● Problem: Look at each line below and tally those holding "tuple"; answer with that figure and nothing else.

● The data:
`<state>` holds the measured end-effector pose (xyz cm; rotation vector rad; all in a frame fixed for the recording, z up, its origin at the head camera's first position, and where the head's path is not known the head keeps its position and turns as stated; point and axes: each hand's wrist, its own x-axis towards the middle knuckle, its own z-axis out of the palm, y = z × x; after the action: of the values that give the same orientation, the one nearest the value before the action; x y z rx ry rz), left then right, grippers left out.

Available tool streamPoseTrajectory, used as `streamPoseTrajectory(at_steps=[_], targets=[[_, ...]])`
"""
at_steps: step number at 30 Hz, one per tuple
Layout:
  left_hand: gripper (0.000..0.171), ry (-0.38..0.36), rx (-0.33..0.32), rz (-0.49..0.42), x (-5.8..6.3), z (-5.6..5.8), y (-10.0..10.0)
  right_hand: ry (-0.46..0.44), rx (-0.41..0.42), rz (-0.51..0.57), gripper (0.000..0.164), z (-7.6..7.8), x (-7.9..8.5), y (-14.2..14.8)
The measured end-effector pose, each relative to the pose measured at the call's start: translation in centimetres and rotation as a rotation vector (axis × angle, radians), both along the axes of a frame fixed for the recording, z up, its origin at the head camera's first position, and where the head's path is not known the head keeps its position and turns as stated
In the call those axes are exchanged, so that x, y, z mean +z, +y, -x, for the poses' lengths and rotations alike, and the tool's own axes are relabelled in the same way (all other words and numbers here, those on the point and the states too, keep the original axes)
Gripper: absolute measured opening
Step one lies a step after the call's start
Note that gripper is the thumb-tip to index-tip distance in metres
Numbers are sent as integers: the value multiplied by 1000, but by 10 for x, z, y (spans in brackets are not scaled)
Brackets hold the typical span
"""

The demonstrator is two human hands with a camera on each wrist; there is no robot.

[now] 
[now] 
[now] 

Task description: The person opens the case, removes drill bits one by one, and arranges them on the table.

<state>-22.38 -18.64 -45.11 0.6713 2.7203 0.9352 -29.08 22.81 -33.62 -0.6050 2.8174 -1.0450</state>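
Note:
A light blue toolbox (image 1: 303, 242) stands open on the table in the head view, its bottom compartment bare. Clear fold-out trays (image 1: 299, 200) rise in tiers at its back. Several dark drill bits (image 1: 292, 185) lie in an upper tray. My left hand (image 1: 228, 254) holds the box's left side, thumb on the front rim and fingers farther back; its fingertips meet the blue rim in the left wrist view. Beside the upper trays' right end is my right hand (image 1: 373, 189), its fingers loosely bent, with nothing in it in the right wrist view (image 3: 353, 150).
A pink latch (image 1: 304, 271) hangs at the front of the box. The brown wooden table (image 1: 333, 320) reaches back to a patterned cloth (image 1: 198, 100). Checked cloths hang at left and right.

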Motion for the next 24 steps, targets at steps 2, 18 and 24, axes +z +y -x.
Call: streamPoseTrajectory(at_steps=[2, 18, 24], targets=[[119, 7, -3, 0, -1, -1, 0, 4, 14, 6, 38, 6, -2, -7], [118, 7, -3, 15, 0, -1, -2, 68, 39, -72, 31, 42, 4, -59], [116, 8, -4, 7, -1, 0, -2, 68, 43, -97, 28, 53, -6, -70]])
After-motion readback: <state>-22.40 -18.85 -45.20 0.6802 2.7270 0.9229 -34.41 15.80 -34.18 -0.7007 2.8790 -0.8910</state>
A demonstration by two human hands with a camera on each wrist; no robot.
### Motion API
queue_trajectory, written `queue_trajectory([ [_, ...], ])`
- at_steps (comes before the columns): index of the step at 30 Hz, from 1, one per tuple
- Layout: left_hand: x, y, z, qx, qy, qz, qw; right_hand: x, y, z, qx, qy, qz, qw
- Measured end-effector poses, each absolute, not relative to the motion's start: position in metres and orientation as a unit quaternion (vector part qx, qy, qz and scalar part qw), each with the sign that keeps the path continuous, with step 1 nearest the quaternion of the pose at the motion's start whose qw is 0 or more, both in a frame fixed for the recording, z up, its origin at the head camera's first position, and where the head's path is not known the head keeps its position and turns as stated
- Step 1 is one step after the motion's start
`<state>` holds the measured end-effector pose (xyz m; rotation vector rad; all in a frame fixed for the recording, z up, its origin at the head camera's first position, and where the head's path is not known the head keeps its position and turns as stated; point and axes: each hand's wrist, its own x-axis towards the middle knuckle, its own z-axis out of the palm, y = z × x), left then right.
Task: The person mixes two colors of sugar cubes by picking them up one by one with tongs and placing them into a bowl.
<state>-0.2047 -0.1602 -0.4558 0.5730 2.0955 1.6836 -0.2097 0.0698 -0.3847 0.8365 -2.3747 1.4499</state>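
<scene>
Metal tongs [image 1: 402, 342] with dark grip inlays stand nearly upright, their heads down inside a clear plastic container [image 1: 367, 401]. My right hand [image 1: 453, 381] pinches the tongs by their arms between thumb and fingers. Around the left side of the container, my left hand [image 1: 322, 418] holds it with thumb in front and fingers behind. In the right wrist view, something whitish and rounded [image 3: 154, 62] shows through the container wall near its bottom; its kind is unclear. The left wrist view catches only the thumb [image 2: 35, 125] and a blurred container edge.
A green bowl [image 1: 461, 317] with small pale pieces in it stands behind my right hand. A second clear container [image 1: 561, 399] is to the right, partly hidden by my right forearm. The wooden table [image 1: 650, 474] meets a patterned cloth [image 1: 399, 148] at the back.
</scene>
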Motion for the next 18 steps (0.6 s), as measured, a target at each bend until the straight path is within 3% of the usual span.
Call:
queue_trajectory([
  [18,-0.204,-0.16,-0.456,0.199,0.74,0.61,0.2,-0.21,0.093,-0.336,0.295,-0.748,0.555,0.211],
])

● Answer space: 2